Старый Збышек один из всех присутствовавших оставался равнодушным к происходившему вокруг него. Воин, видавший всякие виды, привыкший ночевать под открытым небом, испытывал почти блаженнее чувство от сознания, что в такую погоду у него есть крыша над головой. Приходили ему на память другие осенние дни, когда вихрь разметывал палатки и шалаши, в которых воины укрывались от непогоды, а огня нельзя было развести.

Помнил старый немало таких приключений, да и самому пришлось много испытать. Лет двадцать тому назад поступил он в войско князя Куявского Владислава, долго служил у него и делил с ним все превратности судьбы. В конце концов заболел, должен был вернуться к жене и сыну и зажил на покое в Охотничьем хуторе. Было это лет шесть тому назад.

Князь Владислав, прозванный Локотком, был невелик ростом, но смельчак большой и человек железной воли; воевал он долго, пока завидовавшие ему и враждебно против него настроенные князьки не взяли над ним верх, призвав на помощь себе чехов, которые и подчинили себе почти всю Польшу, а Локотка выгнали в чужие края.

Уж несколько лет не было о нем никаких вестей. Одни уверяли, что он уж давно убит, другие, что он скитается на чужой земле. С того времени как Вацлав чешский завладел почти всей Польшей, дело Локотка и сам он считались погибшими.

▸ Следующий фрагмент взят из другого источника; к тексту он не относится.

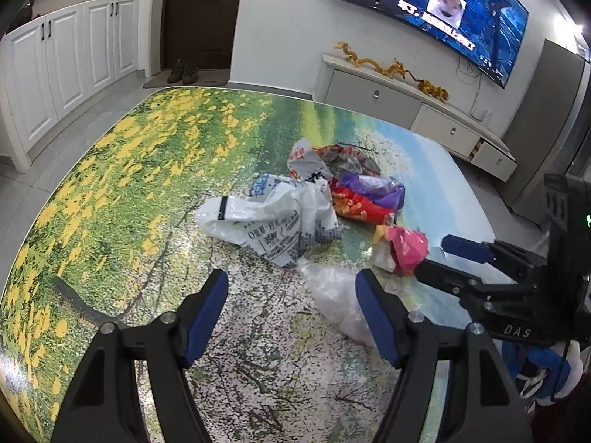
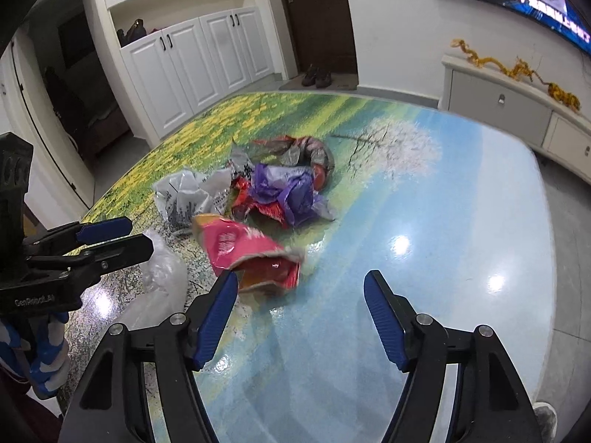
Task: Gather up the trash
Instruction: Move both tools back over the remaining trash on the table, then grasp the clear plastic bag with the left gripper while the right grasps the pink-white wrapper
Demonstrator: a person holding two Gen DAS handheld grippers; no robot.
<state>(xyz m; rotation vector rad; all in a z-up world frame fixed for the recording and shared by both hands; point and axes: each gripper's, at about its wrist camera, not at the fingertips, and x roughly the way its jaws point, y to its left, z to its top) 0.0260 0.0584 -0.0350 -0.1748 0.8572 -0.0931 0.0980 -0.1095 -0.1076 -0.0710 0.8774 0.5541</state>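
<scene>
Tabletop (image 1: 122, 199): we see a glossy printed landscape of yellow flowers, blossom and blue water carrying all the trash.
Left claw (image 1: 291, 317): we hold it spread wide, gripping nothing, low over the tabletop; its right finger lies against a clear plastic bag (image 1: 332, 291).
Right claw (image 2: 301, 313): also spread wide with nothing between its fingers; its left fingertip sits at the edge of a pink snack wrapper (image 2: 251, 254).
Pink snack wrapper: crumpled, lying open-mouthed on the tabletop just beside the clear plastic bag.
White printed bag (image 1: 273, 217): crumpled near the middle of the tabletop, beyond the left claw.
Red and purple wrappers (image 2: 280, 192): heaped together, touching the white printed bag.
Grey-red wrapper (image 2: 303, 151): farthest of the pile.
Surroundings: television (image 1: 443, 3) on the wall, dark door (image 1: 203, 14), white cabinets (image 1: 70, 70).
</scene>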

Князь был уже немолод — сорок с чем-то лет, да и замучен жизнью; ведь почти двадцать лет провел в непрерывных боях. И власть уже шла к нему в руки вместе с короной после смерти Пшемыслава, но тут напали на него великополяне, а духовенство прокляло его за то, что он опустошил их земли и не оказывал покровительства монастырям. Призвали на помощь Чеха, а храбрый князь исчез, словно сквозь землю провалился.

Как раз о нем и думал Збышек, очень его любивший. Для своих воинов он был самым лучшим начальником, какого только можно желать: жил так же, как и они, ел с ними из одного котелка, смеялся сам и им не мешал шутить и смеяться, был прост и доступен в обхождении. Правда, денег у него никто не видел, потому что их у него и не было, но воины его могли хозяйничать в селах и имениях духовных лиц, как только хотели: нередко забирались и к самому настоятелю.